Preparing the collection involved transcribing and summarizing the interviews, enhancing the audio quality, and tracking down surviving interviewees or next of kin to request copyright permissions.
“It was meaningful to connect with children of the interviewees and be able to hand them a transcript of an in-depth interview with their parent that had since passed away,” Dueck said. “In one instance, a child of an interviewee sent me a heartfelt email expressing their delight and saying that of all the things, physical and monetary, left to them by their mother, this interview was the greatest gift received.”
International accessibility guided the work of creating the collection.
“Claudia and I wanted to create a resource that would be accessible to as many students and instructors as possible, and that meant making it available in English, French, and German,” Bach said.
The collection’s intended audience is high school and university students and their history, social studies, and German teachers. Cultural institutions and community organizations will also find value in the materials.
“The basic premise of the website is to provide a curated collection rather than a complete archive of interviews,” Bach said. “The aim is to provide a resource that can be implemented in a variety of secondary and post-secondary classrooms without excessive preparation.”
The website includes three lesson plans based on passages from the interviews. The lesson plans help bridge the space between the history taught in textbooks and a history that includes the perspective of migrant and working-class women’s experiences as reflected through the oral histories of German women in Canada.
“Keeping the excerpts from each of the four transcripts to a length that would make it accessible as a teaching resource but also allow full expression of the women’s narratives was challenging,” Bach said.
Bach and Dueck hope the collection encourages the use of oral history accounts in the humanities to correct the traditional undervaluation of women’s roles and perspectives. Oral histories enrich learning because of their ability to capture lived experience.
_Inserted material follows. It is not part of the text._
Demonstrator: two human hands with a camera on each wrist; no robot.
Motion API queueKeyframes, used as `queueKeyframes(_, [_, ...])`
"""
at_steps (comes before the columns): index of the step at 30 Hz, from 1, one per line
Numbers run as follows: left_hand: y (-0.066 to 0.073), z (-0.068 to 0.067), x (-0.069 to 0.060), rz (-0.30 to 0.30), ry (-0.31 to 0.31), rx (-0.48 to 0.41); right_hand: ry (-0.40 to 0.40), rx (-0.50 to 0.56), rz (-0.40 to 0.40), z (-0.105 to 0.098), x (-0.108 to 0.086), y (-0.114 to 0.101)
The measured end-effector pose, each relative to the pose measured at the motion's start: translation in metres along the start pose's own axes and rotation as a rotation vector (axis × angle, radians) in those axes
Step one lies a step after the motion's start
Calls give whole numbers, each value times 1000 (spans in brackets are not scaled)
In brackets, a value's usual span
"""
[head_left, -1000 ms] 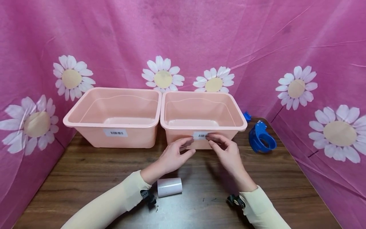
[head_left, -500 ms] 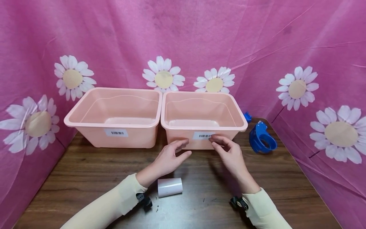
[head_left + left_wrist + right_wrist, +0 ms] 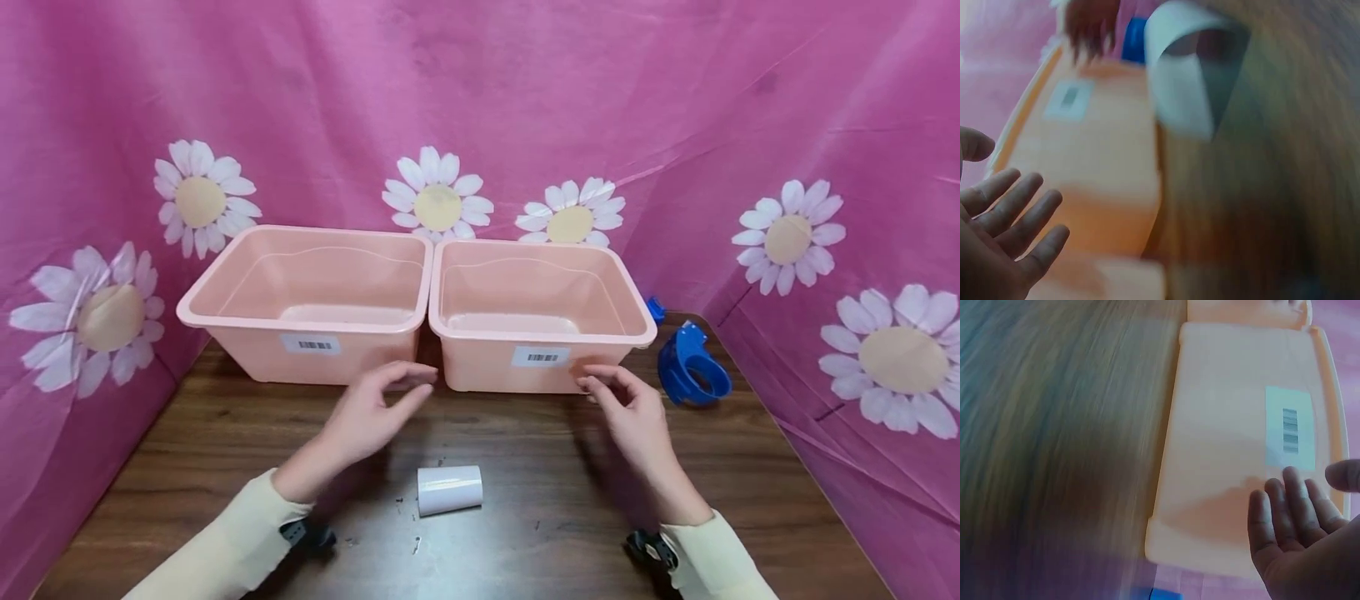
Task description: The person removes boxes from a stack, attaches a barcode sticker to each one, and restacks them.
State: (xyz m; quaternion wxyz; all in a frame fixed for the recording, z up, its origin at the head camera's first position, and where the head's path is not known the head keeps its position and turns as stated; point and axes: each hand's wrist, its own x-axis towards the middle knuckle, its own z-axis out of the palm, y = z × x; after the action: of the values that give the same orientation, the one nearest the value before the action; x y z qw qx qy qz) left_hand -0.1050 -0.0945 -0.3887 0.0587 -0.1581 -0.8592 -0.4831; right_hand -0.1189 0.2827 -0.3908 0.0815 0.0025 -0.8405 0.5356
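Observation:
Two pink plastic bins stand side by side, the left bin [image 3: 247, 358] and the right bin [image 3: 480, 367]. A white barcode label [image 3: 540, 357] is stuck on the right bin's front, and a similar label [image 3: 311, 344] on the left bin's front. My left hand [image 3: 371, 417] hovers in front of the gap between the bins, fingers relaxed and holding nothing. My right hand [image 3: 633, 417] is at the right bin's lower right corner, fingers loosely bent; nothing is in it. Whether its fingertips touch the bin cannot be told.
A white roll [image 3: 450, 490] lies on its side on the wooden table [image 3: 525, 542], with small dark bits nearby. A blue tape dispenser [image 3: 690, 367] sits right of the bins, and another blue piece [image 3: 656, 310] shows behind. Pink flowered cloth [image 3: 480, 83] surrounds the table.
Both hands have moved apart, away from the right bin's label: the left hand to the left, the right hand to the right. The label now shows in full. Bins and roll stay put.

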Motion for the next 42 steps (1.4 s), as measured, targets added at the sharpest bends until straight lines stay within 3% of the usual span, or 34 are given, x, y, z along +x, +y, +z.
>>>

“Students are presented with seemingly authoritative, neutral, and true accounts of the past in textbooks,” Bach said. “Through the activities that we provide in our lesson plans, we strive to help students understand that the narratives they read in their textbooks are based on historians’ judgments about how to read a specific primary source.”
“Learning to critically evaluate primary sources helps students to critically evaluate textbooks and other seemingly authoritative texts,” Bach explained. “This allows students to challenge hegemonic views and ask about the experiences and achievement of underrepresented groups.”